Minister of Defence of Zambia
- In office 2011–2013
- President: Michael Sata
- Preceded by: Kalombo Mwansa
- Succeeded by: Edgar Lungu

Member of Parliament for Kasama Central
- In office 16 October 2009 – 10 August 2016
- Preceded by: Saviour Chishimba
- Succeeded by: Kelvin Sampa

Personal details
- Born: 15 March 1959 (age 66)
- Political party: Patriotic Front (current) UPND (2015 - 2019)

= Geoffrey Bwalya Mwamba =

Zambian politician

Geoffrey Bwalya Mwamba (born 15 March 1959), known popularly as GBM, is a Zambian businessman and politician who served as Member of Parliament for Kasama Central from 2009 to 2016. He later served as Vice President of the United Party for National Development. Under the Patriotic Front government of President Michael Sata, he served as Minister of Defence from 2011 to 2013.

== Political career ==
On 27 July 2009, Saviour Chishimba resigned as the Kasama Central Member of Parliament and left the Patriotic Front (PF) party. A by-election was held on 15 October 2009 for the Kasama Central seat and Geoffrey Bwalya Mwamba (GBM) was chosen as the PF candidate for this election. Mwamba was victorious and the PF retained the Kasama Central seat. At the 2011 general election, he stood again as the PF candidate for Kasama Central and retained the seat.

President Michael Sata appointed Mwamba as the Minister of Defence in his initial cabinet. However, Mwamba decided to resign from being the defence minister in December 2013. Mwamba was expelled from the Patriotic Front party in February 2014, although he did not vacate his position as MP for Kasama Central until the term was complete in 2016.

Ahead of the 2015 presidential election, Mwamba decided to support Hakainde Hichilema of the United Party for National Development (UPND). On 23 July 2015, he once again endorsed the main opposition party, the UPND, and was appointed as the vice-president for administration of the party.
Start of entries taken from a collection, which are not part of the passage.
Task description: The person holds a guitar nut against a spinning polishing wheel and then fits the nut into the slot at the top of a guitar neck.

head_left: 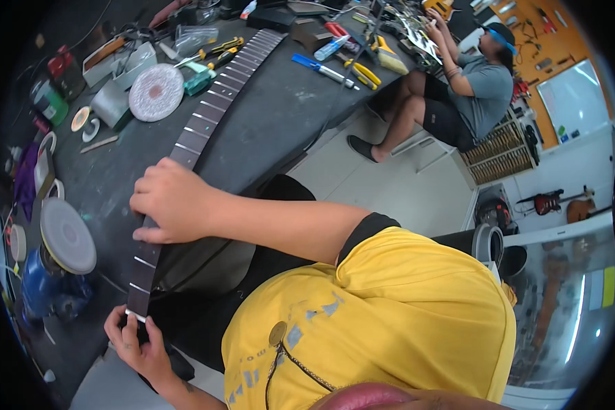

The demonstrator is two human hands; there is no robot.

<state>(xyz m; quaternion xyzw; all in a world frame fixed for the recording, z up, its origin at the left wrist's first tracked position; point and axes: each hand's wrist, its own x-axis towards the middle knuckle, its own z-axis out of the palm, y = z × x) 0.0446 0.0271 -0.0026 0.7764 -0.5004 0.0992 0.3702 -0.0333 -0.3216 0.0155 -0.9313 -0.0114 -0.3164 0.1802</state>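
Observation:
A long dark guitar neck [213,109] with metal frets lies slantwise along the workbench edge, from the far side down toward me. My right hand [174,205] is closed over its middle, fingers on the far edge and thumb nearer me. At the near end, my left hand [143,352] pinches a small white nut [135,315] between thumb and fingers, against the end of the fretboard. What lies beyond the nut is hidden by that hand.
On the dark bench [260,130] are a silvery disc [156,93], a blue device with a grey round plate [68,236], screwdrivers [224,53], yellow pliers [365,74] and a brush [389,58]. At the far right sits a co-worker [482,89], hands on other parts.

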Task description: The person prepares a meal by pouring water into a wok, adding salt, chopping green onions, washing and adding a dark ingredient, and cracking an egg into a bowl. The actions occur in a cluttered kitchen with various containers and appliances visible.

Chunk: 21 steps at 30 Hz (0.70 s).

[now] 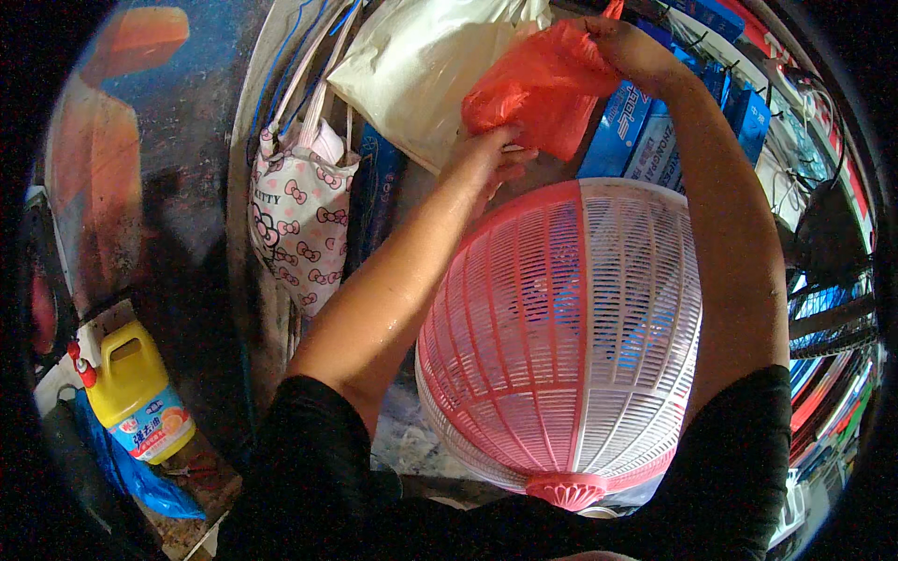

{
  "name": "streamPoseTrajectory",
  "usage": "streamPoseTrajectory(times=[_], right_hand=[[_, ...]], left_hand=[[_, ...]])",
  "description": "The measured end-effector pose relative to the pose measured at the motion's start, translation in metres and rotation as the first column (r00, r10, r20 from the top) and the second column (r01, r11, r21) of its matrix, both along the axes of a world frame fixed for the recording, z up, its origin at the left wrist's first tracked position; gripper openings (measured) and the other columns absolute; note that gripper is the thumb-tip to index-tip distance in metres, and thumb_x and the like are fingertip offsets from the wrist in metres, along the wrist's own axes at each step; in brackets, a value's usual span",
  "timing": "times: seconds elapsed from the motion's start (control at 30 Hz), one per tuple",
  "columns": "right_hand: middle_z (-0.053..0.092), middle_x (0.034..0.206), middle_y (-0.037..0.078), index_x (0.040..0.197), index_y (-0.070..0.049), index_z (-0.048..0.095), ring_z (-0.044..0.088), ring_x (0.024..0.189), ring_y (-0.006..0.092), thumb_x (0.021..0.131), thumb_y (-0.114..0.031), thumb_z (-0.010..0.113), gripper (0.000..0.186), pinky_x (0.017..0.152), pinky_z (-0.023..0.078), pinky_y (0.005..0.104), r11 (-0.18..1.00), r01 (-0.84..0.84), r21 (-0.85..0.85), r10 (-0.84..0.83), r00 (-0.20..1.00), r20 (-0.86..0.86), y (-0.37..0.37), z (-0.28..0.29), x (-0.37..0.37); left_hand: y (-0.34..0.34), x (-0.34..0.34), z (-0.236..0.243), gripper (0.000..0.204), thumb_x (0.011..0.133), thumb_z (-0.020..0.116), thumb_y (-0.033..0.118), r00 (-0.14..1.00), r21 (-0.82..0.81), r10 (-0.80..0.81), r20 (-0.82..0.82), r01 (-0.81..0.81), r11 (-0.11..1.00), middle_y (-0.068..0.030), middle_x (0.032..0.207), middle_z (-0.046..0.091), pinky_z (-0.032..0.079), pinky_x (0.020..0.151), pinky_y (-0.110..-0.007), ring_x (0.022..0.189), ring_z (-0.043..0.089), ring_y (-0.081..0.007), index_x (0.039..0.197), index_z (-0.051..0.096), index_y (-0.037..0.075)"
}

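Observation:
A crumpled red plastic bag (533,84) is stretched between my two hands, beyond the basket. My right hand (631,51) grips its upper right end, the fingers closed on the plastic. At the lower left edge of the bag, my left hand (486,161) pinches the plastic with bent fingers. What the bag contains, if anything, is hidden. Right behind it hangs a large cream-coloured bag (402,70). Below my hands, between my forearms, stands a domed, slatted pink and white plastic basket (561,346).
Blue boxes (645,140) are stacked beyond the basket at the right. A cloth tote bag (299,215) with a bow print hangs at the left. Lower left stands a yellow detergent jug (140,393) beside a blue plastic bag (154,491). Crowded shelving (828,383) lines the right side.

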State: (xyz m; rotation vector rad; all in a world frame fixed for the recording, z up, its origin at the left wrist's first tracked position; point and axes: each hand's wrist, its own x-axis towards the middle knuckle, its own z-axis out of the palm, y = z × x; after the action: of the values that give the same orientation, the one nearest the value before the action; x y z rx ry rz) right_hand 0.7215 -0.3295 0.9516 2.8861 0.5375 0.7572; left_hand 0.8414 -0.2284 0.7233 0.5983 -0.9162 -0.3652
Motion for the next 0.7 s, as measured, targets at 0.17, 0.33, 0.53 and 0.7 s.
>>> streamPoseTrajectory(times=[0.17, 0.33, 0.53, 0.7], right_hand=[[0.067, 0.105, 0.009, 0.100, -0.010, 0.067, 0.067, 0.086, 0.0273, 0.078, -0.010, 0.063, 0.022, 0.076, 0.053, 0.0406, 0.469, 0.668, -0.578, -0.486, 0.742, 0.462, 0.012, -0.007, 0.013], [0.067, 0.108, 0.011, 0.104, -0.008, 0.067, 0.064, 0.096, 0.0296, 0.079, -0.014, 0.063, 0.026, 0.080, 0.052, 0.0403, 0.296, 0.446, -0.845, -0.290, 0.884, 0.365, 0.009, -0.004, 0.013], [0.064, 0.115, 0.012, 0.119, -0.002, 0.061, 0.062, 0.102, 0.0202, 0.088, -0.018, 0.061, 0.035, 0.085, 0.052, 0.0319, 0.982, 0.185, 0.031, -0.172, 0.955, -0.241, -0.010, -0.005, 0.015], [0.065, 0.115, 0.013, 0.127, -0.003, 0.054, 0.065, 0.097, 0.0232, 0.088, -0.018, 0.060, 0.043, 0.087, 0.053, 0.0363, 0.936, 0.220, 0.275, -0.040, 0.842, -0.538, -0.005, -0.015, 0.009]], left_hand=[[0.003, 0.003, 0.009, 0.044, 0.089, 0.060, 0.024, 1.000, -0.027, -0.014, 0.007, 0.014, 1.000, -0.0089, 0.105, 0.064, 0.047, 0.057, -0.024, 0.085, 0.068, -0.0178, 0.129, 0.045, 0.013], [0.007, 0.004, 0.027, 0.043, 0.089, 0.062, 0.028, 0.997, 0.038, 0.016, 0.075, -0.019, 0.999, -0.0088, 0.104, 0.065, 0.050, 0.064, -0.026, 0.081, 0.068, -0.0167, 0.127, 0.049, 0.014], [0.010, -0.006, 0.040, 0.040, 0.090, 0.061, 0.028, 0.983, 0.002, 0.110, 0.146, -0.111, 0.994, -0.0086, 0.110, 0.064, 0.052, 0.071, -0.031, 0.080, 0.068, -0.0167, 0.126, 0.051, 0.014], [0.007, -0.015, 0.053, 0.039, 0.090, 0.059, 0.023, 0.976, -0.012, 0.154, 0.153, -0.153, 0.988, -0.0078, 0.112, 0.064, 0.053, 0.073, -0.030, 0.081, 0.068, -0.0178, 0.127, 0.051, 0.013]])
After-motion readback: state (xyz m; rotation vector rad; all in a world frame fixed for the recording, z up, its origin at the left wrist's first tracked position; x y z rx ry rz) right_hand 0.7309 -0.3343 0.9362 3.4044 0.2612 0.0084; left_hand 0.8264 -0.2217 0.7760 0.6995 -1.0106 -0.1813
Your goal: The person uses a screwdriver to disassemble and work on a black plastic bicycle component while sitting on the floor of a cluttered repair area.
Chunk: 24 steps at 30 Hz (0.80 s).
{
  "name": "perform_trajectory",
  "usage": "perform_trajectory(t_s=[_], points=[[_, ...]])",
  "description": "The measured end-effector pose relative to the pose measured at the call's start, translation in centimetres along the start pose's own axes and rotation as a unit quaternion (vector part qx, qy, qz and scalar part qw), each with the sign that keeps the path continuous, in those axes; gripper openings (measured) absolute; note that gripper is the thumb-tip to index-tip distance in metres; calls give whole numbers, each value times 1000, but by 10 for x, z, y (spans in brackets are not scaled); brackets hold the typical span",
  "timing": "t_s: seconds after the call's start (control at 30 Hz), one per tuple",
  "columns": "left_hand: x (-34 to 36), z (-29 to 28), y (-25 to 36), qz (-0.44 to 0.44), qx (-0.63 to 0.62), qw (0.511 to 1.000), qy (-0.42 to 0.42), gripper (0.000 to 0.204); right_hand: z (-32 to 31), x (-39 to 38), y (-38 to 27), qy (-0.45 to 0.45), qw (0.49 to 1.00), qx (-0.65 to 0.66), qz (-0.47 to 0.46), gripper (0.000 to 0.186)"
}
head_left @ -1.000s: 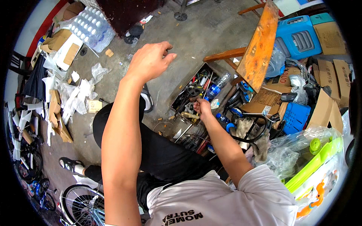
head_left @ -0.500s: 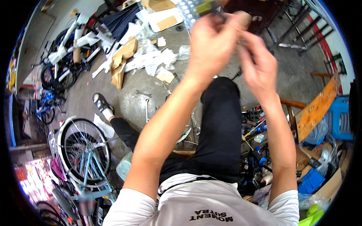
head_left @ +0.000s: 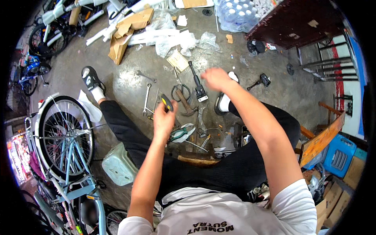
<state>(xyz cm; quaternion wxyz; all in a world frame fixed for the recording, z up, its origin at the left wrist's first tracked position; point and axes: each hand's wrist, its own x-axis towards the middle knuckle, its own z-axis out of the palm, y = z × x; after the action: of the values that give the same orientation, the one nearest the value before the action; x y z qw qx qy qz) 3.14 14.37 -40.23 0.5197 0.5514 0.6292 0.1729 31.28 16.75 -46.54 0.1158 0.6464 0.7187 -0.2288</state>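
My left hand point(head_left: 163, 120) is closed round a black-and-yellow utility knife point(head_left: 167, 102), held above the floor with one end sticking out past the fingers. My right hand point(head_left: 217, 80) is higher up and to the right, its fingers curled in. The back of that hand hides what they hold, if anything. Just left of it lies a black kickstand-like part point(head_left: 197, 83) with a pale end. A hammer point(head_left: 185, 102) with a wooden handle lies between my hands. Green-handled pliers point(head_left: 181, 133) and a combination wrench point(head_left: 147, 98) lie near my left hand.
A light-blue bicycle point(head_left: 70, 156) and a pale green stool point(head_left: 119, 164) stand on the left. Cardboard point(head_left: 135, 20) and plastic wrap litter the far floor. Bottled water packs point(head_left: 237, 15) and a dark cabinet point(head_left: 291, 25) stand far right. A second black part point(head_left: 260, 81) lies right of my foot.
My hands have come down and apart from high up, and the clear packaging near them is out of view. My right leg has swung out to the right, and the view has shifted.
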Motion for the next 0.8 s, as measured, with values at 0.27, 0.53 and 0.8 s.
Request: perform_trajectory(t_s=[0.27,0.53,0.8], points=[[-6,24,-57,10,24,997,-79,27,99,69,-10,-77,969,-179,-155,36],[14,28,-73,-45,29,994,-92,28,128,122,18,-74,923,-283,-250,28],[39,36,-65,-41,38,994,-92,34,29,111,78,-189,968,-135,-90,33]])
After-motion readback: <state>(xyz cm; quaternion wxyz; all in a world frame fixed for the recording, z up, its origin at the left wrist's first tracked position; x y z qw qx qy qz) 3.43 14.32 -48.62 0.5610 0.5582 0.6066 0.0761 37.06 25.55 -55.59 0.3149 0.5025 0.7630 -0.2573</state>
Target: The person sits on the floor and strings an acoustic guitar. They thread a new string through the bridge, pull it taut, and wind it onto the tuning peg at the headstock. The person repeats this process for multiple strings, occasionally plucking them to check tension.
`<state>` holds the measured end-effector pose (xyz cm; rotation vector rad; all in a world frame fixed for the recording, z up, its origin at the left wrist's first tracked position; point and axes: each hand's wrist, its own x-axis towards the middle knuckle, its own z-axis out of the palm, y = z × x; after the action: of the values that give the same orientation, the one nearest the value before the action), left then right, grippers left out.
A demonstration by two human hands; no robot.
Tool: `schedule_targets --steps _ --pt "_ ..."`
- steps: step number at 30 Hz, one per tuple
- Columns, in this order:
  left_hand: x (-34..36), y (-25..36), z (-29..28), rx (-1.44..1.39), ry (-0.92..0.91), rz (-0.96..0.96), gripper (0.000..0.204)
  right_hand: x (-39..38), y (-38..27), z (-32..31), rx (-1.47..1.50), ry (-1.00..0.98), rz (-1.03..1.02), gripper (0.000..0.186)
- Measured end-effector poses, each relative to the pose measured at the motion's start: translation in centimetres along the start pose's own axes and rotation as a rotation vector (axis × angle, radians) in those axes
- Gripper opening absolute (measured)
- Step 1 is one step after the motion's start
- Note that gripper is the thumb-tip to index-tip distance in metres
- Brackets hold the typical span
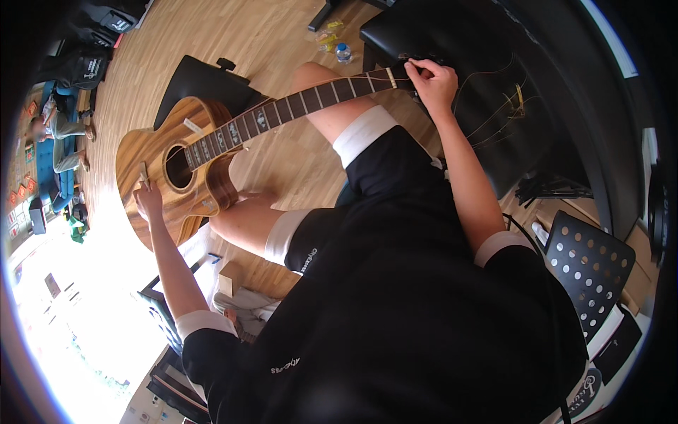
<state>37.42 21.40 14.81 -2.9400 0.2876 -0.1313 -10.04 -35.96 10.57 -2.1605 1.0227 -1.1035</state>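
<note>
A wooden acoustic guitar (141, 159) lies across my lap, its body to the left and its dark fretboard (282, 109) slanting up to the right. At the pale bridge (143, 173), my left hand (149, 203) has its fingers drawn together; what they hold, if anything, is too small to make out. My right hand (436, 88) is closed in a pinch beside the headstock (404, 76), just past the white nut. Whatever sits between those fingertips is hidden. Loose thin strings (487, 131) trail over the black surface right of this hand. A small pale piece (191, 126) rests on the guitar's top.
A water bottle (343, 53) and yellow wrappers (327, 39) lie on the wood floor ahead. A black padded seat (431, 32) stands beyond the headstock. To the right is a perforated black music stand (590, 265). Another person (60, 134) sits on a blue sofa at far left.
</note>
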Motion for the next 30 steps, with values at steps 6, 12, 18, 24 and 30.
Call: schedule_targets --steps 6,12,18,24,30 --pt "-2.0 2.0 0.6 0.018 -0.079 -0.063 0.077 0.6 -0.1 -0.7 0.04 -0.135 0.007 0.012" --pt "-4.9 1.3 1.8 -0.179 0.131 0.025 0.077 1.9 -1.1 -0.8 0.101 -0.207 -0.042 0.012" --pt "-9.3 10.0 2.3 -0.215 0.127 -0.123 0.062 1.6 -0.3 -0.8 0.078 -0.182 -0.14 0.011" --pt "-14.0 13.7 -1.0 -0.3 0.156 -0.138 0.049 0.7 0.5 -0.1 -0.007 -0.101 -0.203 0.01" --pt "-16.0 14.7 -1.4 -0.323 0.25 -0.109 0.041 0.4 0.2 0.1 -0.009 -0.034 -0.249 0.01"
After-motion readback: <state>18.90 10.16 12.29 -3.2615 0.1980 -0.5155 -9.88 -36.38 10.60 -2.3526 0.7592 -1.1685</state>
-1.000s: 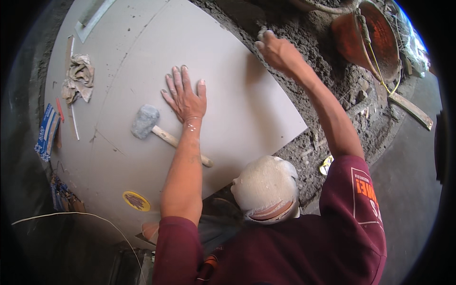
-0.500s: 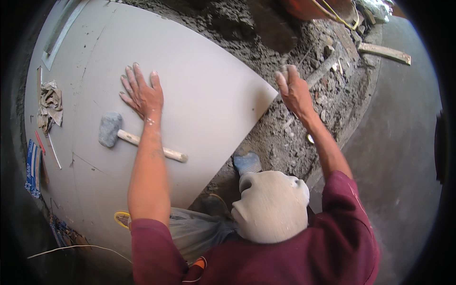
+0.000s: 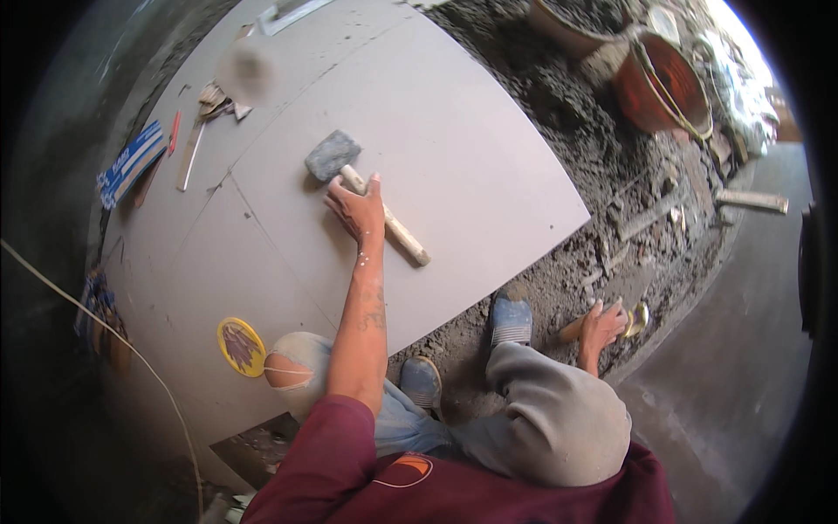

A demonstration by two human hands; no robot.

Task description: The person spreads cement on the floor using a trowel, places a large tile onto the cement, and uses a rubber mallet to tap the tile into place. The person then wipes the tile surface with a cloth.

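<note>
My left hand (image 3: 358, 210) is over a rubber mallet with a grey head (image 3: 333, 155) and a pale wooden handle (image 3: 404, 236). Its thumb and fingers straddle the handle just below the head. The mallet is over large pale grey tiles (image 3: 471, 148), and I cannot tell whether it is lifted. Low on the right, beside my bent knee, my right hand (image 3: 602, 326) closes on an object on the rough mortar. A brown, handle-like end (image 3: 572, 330) and a shiny yellowish round end (image 3: 640, 320) show either side of the hand; its kind is unclear.
Wet mortar and rubble (image 3: 642, 223) border the tile edge. An orange bucket (image 3: 663, 83) stands at the far right, near a wood offcut (image 3: 752, 202). A blue-and-white packet (image 3: 131, 164), a red pen-like stick (image 3: 175, 133) and a yellow-rimmed disc (image 3: 240, 347) are left. A cord (image 3: 105, 325) crosses the lower left.
My left hand has gone from lying spread on the tile to the mallet handle. My right hand has dropped from beside the tile corner to the object near my knee. The view has shifted.
</note>
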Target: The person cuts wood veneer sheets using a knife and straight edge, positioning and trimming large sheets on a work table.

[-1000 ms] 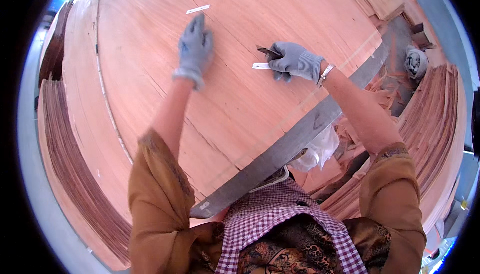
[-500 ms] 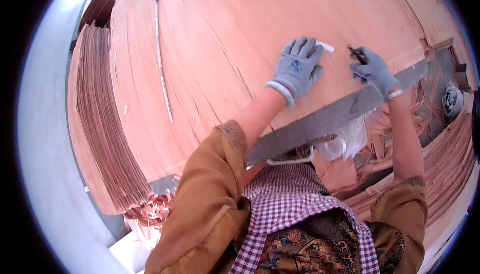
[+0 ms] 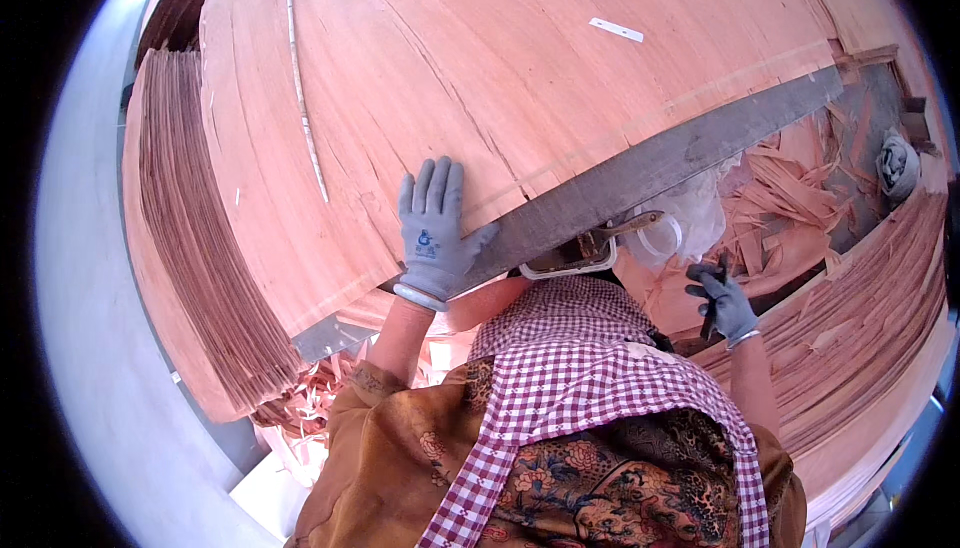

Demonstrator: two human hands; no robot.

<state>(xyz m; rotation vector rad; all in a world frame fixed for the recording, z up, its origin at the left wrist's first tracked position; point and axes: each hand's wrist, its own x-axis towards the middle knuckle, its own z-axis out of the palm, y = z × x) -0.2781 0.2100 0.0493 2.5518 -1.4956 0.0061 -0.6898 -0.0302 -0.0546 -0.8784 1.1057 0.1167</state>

On 3 June 2016, he was selected to stand as the running mate of UPND candidate Hakainde Hichilema in the August 2016 presidential election, where the party finished as the runner-up.

In 2019, he unceremoniously left the United Party for National Development and returned to the Patriotic Front party, where he was appointed as the Northern Province Presidential Campaign Manager for Edgar Lungu ahead of the 2021 general election.